Como a gente ganha um dia?
A caminho da Universidade Federal do Pará, eu, minha orientadora da dissertação e o motorista do Uber conversávamos descontraidamente, sem pretensão de “pescar matéria para a escrita”. Estávamos em meio a um trânsito agitado, a avenida em um vai-e-vem frenético e a gente pensando em chegar a tempo para a primeira palestra do congresso naquele dia.
Eis que lanço um olhar pela janela do carro e uma cena digna de uma pintura de Gustav Klimt (talvez) me toma por completo.
Estacionado em frente a uma loja na avenida, uma carroça puxada por um burro, em cima um jovem casal e um menino com roupas puídas e chinelos. Em meio aquela agitação toda, o jovem beija a moça na boca e ambos beijam o menino, ela desce acenando, segue andando em direção contrária e ele segue na carroça com a criança.
Não me contive e gritei: “Olha isso!”. O motorista também se emocionou, a professora ficou curiosa e descrevemos a cena para ela. Todos nós nos emocionamos e esse foi o assunto até chegarmos à universidade.
Poderia ser apenas uma cena comum, cotidiana, sem importância. Mas aquele flash nos levou a algumas reflexões – já não dispomos nosso tempo para o afeto, o carinho, o olho no olho, o “eu te amo” sem palavras.

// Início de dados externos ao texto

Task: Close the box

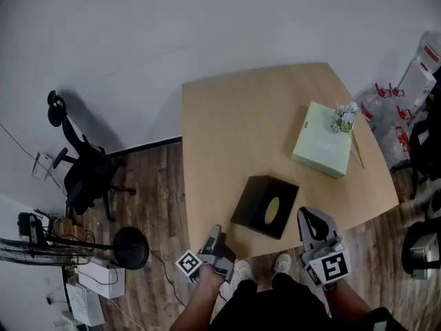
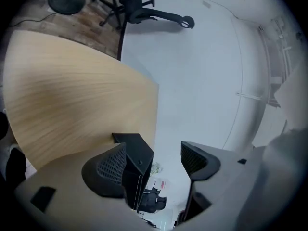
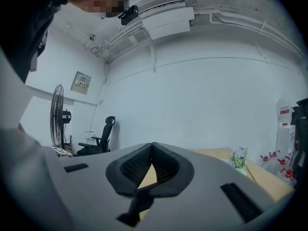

Quão curativo seria se, mesmo na correria do dia a dia, os casais tivessem tempo para uma despedida mais efetuosa. Não só os casais, mas se as nossas despedidas diárias transbordassem afeto – a despedida do pai, da mãe, do filho, da filha, do amigo, da amiga...
Pensando na cena, lembrei-me de um trecho de uma música de Raul, “Cada vez que eu me despeço de uma pessoa/Pode ser que essa pessoa esteja me vendo pela última vez/A morte, surda, caminha ao meu lado/E eu não sei em que esquina ela vai me beijar”. Então, antes que a morte nos beije, vamos beijar mais as pessoas que amamos.
Aquela família não sabe e talvez nunca saberá, mas, em tempos de tanta agitação em que nos falta tempo para essas pausas, eles nos deixaram uma grande lição: “a afetividade faz parte da vida e a poesia, de que tanto carecemos, não está nos livros, ela está em fatos simples, como a despedida de casal”.